A positive displacement pump can be understood as a pressure pump which causes the flow of liquid in a pipe or a casing due to some pressure being applied to the water particles to move towards a certain direction.
To make a better understanding of it, compare a positive displacement pump with a velocity pump. Centrifugal pumps are one example of the velocity pump.
In a centrifugal pump, the flow of liquid is generated not due to pressure on the water particles to move into a certain direction. Rather, the water particles are simply receiving a kinematic energy by turning of the impellers, even if to go into a rotational motion.
This rotational moment is converted into a translatory moment of liquid particles due to the shape of the volute casing. It is the shape of the casing, the Volute, which is the real magician in a centrifugal pump.

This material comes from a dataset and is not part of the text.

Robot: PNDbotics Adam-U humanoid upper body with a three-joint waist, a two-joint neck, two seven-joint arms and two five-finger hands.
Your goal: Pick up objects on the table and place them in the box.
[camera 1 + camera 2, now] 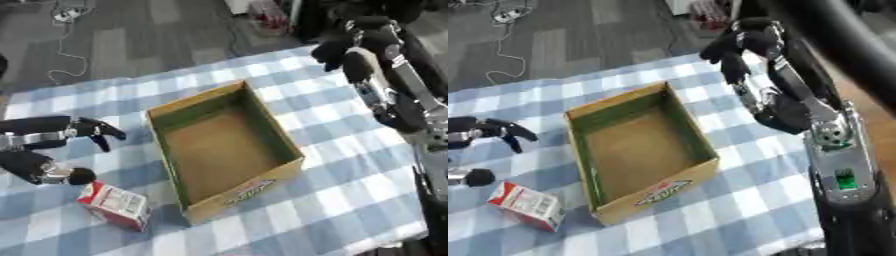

Thus, in a centrifugal pump, the pressure on the water particles to move towards a certain direction is very low. Therefore, in the casing in blocked, or the pipe line valve is closed somewhere down, the pipe is not going to burst away due to abrupt rise of pressure within the system.
However, in a positive displacement pump, the examples of which are the Reciprocating Pumps and the Screw Pumps, the water particles are pressed by the piston to move towards certain direction even if under pressure. The result is that, if the pipe is closed, the pressure will rise actually until the system ruptures.